▸ **Exercise requirements**: Retype all of the material exactly, leaving no line out.

▸ **Extracted entries**:
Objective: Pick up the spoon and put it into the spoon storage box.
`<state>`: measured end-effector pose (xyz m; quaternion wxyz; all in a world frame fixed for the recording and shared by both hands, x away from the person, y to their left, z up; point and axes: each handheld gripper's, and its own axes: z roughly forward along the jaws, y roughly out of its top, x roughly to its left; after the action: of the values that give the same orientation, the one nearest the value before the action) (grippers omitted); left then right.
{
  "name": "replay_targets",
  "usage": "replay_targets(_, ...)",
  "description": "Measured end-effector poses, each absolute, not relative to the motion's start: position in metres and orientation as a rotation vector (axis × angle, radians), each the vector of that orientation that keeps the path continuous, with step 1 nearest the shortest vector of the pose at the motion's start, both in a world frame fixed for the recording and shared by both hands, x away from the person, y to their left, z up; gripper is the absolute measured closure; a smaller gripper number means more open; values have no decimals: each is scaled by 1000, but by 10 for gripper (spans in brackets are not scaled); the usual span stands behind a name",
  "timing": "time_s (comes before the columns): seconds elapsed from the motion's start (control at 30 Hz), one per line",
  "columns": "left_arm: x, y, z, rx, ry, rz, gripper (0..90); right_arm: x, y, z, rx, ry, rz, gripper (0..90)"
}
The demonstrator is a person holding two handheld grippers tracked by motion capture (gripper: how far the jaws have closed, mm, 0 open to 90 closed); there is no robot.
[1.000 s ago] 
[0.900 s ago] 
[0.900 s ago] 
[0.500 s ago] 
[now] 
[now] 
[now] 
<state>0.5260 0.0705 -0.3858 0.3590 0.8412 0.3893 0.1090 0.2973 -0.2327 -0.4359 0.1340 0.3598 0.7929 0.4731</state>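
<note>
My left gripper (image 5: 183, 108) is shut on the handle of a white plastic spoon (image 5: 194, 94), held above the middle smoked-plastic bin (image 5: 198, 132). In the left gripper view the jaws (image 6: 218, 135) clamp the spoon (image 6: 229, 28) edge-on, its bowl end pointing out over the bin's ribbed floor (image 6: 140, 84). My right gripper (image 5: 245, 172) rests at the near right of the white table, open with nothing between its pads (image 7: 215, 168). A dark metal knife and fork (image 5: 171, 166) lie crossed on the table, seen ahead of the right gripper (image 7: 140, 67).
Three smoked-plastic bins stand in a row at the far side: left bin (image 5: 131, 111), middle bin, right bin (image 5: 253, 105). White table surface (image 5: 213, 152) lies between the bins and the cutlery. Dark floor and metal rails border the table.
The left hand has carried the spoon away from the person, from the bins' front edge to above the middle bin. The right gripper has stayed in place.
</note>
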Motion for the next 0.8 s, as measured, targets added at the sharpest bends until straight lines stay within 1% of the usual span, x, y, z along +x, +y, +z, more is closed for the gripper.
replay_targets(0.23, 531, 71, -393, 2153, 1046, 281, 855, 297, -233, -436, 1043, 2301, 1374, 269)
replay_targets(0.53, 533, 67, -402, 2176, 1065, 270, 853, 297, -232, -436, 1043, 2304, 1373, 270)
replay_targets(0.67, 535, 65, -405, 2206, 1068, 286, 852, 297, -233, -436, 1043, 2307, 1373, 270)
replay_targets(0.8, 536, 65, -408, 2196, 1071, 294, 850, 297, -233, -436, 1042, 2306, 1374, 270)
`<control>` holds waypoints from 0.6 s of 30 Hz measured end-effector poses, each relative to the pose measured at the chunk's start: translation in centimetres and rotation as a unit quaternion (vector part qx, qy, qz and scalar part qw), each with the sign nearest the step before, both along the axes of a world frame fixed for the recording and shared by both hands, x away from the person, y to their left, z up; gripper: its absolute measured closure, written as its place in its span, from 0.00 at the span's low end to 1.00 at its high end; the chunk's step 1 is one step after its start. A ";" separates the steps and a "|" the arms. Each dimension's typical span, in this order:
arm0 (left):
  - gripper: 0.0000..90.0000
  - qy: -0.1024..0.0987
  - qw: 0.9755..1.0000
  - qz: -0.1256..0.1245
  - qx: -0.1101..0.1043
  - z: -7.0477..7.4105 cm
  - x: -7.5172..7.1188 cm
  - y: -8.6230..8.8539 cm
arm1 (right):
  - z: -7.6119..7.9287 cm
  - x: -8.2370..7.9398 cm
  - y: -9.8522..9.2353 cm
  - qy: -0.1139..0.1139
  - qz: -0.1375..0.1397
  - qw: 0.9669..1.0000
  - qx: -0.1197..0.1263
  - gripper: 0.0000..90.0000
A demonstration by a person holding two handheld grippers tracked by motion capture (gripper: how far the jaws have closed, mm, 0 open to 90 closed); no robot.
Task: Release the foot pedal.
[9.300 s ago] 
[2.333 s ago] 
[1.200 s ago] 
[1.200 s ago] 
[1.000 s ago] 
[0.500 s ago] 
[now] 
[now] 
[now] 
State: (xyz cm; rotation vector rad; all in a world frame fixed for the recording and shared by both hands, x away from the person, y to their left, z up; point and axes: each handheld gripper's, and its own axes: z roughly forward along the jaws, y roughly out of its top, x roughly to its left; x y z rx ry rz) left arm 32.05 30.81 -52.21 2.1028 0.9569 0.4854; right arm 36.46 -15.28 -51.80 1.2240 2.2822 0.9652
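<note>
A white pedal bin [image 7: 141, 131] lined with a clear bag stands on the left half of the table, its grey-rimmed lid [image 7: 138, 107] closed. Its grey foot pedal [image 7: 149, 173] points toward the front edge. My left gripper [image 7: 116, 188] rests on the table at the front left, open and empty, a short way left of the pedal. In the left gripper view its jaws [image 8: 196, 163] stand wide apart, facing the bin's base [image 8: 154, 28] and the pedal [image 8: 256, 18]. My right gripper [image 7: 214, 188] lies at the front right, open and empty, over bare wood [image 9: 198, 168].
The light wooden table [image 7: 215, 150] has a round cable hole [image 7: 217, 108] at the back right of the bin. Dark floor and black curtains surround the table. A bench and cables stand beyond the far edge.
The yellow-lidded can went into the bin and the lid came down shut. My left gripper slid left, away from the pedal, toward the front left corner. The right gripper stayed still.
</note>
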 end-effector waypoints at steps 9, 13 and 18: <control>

▸ **Answer space**:
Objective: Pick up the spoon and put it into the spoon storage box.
`<state>`: measured end-effector pose (xyz m; quaternion wxyz; all in a world frame fixed for the recording and shared by both hands, x away from the person, y to their left, z up; point and axes: each handheld gripper's, and its own axes: z roughly forward along the jaws, y roughly out of its top, x roughly to its left; after the action: of the values that give the same orientation, the one nearest the value before the action) (grippers omitted); left then right.
{
  "name": "replay_targets",
  "usage": "replay_targets(_, ...)",
  "description": "Measured end-effector poses, each absolute, not relative to the motion's start: position in metres and orientation as a rotation vector (axis × angle, radians), each the vector of that orientation that keeps the path continuous, with step 1 nearest the shortest vector of the pose at the motion's start, both in a world frame fixed for the recording and shared by both hands, x away from the person, y to their left, z up; gripper is the absolute measured closure; a smaller gripper number means more open; values have no decimals: each is scaled by 1000, but by 10 for gripper (spans in brackets are not scaled); the usual span stands behind a name",
  "timing": "time_s (comes before the columns): seconds elapsed from the motion's start (control at 30 Hz), one per line",
  "columns": "left_arm: x, y, z, rx, ry, rz, gripper (0..90); right_arm: x, y, z, rx, ry, rz, gripper (0..90)"
}
The demonstrator is a person holding two handheld grippers tracked by motion capture (gripper: how far the jaws have closed, mm, 0 open to 90 closed); there is no robot.
[1.000 s ago] 
[0.900 s ago] 
[0.900 s ago] 
[0.500 s ago] 
[now] 
[now] 
[now] 
<state>0.5260 0.0705 -0.3858 0.3590 0.8412 0.3893 0.1090 0.2973 -0.2327 -0.4359 0.1340 0.3598 0.7929 0.4731</state>
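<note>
My left gripper (image 5: 183, 108) is shut on the handle of a white plastic spoon (image 5: 194, 94), held above the middle smoked-plastic bin (image 5: 198, 132). In the left gripper view the jaws (image 6: 218, 135) clamp the spoon (image 6: 229, 28) edge-on, its bowl end pointing out over the bin's ribbed floor (image 6: 140, 84). My right gripper (image 5: 245, 172) rests at the near right of the white table, open with nothing between its pads (image 7: 215, 168). A dark metal knife and fork (image 5: 171, 166) lie crossed on the table, seen ahead of the right gripper (image 7: 140, 67).
Three smoked-plastic bins stand in a row at the far side: left bin (image 5: 131, 111), middle bin, right bin (image 5: 253, 105). White table surface (image 5: 213, 152) lies between the bins and the cutlery. Dark floor and metal rails border the table.
The left hand has carried the spoon away from the person, from the bins' front edge to above the middle bin. The right gripper has stayed in place.
</note>
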Motion for the next 0.8 s, as measured, targets added at the sharpest bends until straight lines stay within 1% of the usual span, x, y, z along +x, +y, +z, more is closed for the gripper.
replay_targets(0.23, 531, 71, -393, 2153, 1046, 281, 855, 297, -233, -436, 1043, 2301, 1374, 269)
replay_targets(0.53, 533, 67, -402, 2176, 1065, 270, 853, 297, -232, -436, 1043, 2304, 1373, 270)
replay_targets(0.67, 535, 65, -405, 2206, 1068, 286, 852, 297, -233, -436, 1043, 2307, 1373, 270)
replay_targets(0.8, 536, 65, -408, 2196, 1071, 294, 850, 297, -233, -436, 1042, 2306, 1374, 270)
`<control>` holds waypoints from 0.6 s of 30 Hz measured end-effector poses, each relative to the pose measured at the chunk's start: translation in centimetres and rotation as a unit quaternion (vector part qx, qy, qz and scalar part qw), each with the sign nearest the step before, both along the axes of a world frame fixed for the recording and shared by both hands, x away from the person, y to their left, z up; gripper: its absolute measured closure, written as its place in its span, from 0.00 at the span's low end to 1.00 at its high end; the chunk's step 1 is one step after its start. A ";" separates the steps and a "|" the arms. Each dimension's typical span, in this order:
arm0 (left):
  - gripper: 0.0000..90.0000
  - qy: -0.1024..0.0987
  - qw: 0.9755..1.0000
  - qz: -0.1256..0.1245
  - qx: -0.1101..0.1043
  - z: -7.0477..7.4105 cm
  - x: -7.5172..7.1188 cm
  - y: -8.6230..8.8539 cm
arm1 (right):
  - z: -7.6119..7.9287 cm
  - x: -8.2370..7.9398 cm
  - y: -9.8522..9.2353 cm
  - qy: -0.1139..0.1139
  - qz: -0.1375..0.1397
  - qw: 0.9669..1.0000
  - qx: -0.1197..0.1263
  - gripper: 0.0000..90.0000
A demonstration by a person holding two handheld grippers tracked by motion capture (gripper: how far the jaws have closed, mm, 0 open to 90 closed); no robot.
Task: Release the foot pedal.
[9.300 s ago] 
[2.333 s ago] 
[1.200 s ago] 
[1.200 s ago] 
[1.000 s ago] 
[0.500 s ago] 
[now] 
[now] 
[now] 
State: (xyz cm; rotation vector rad; all in a world frame fixed for the recording and shared by both hands, x away from the person, y to their left, z up; point and axes: each handheld gripper's, and its own axes: z roughly forward along the jaws, y roughly out of its top, x roughly to its left; x y z rx ry rz) left arm 32.05 30.81 -52.21 2.1028 0.9569 0.4854; right arm 36.46 -15.28 -51.80 1.2240 2.2822 0.9652
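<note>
A white pedal bin [image 7: 141, 131] lined with a clear bag stands on the left half of the table, its grey-rimmed lid [image 7: 138, 107] closed. Its grey foot pedal [image 7: 149, 173] points toward the front edge. My left gripper [image 7: 116, 188] rests on the table at the front left, open and empty, a short way left of the pedal. In the left gripper view its jaws [image 8: 196, 163] stand wide apart, facing the bin's base [image 8: 154, 28] and the pedal [image 8: 256, 18]. My right gripper [image 7: 214, 188] lies at the front right, open and empty, over bare wood [image 9: 198, 168].
The light wooden table [image 7: 215, 150] has a round cable hole [image 7: 217, 108] at the back right of the bin. Dark floor and black curtains surround the table. A bench and cables stand beyond the far edge.
The yellow-lidded can went into the bin and the lid came down shut. My left gripper slid left, away from the pedal, toward the front left corner. The right gripper stayed still.
</note>
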 end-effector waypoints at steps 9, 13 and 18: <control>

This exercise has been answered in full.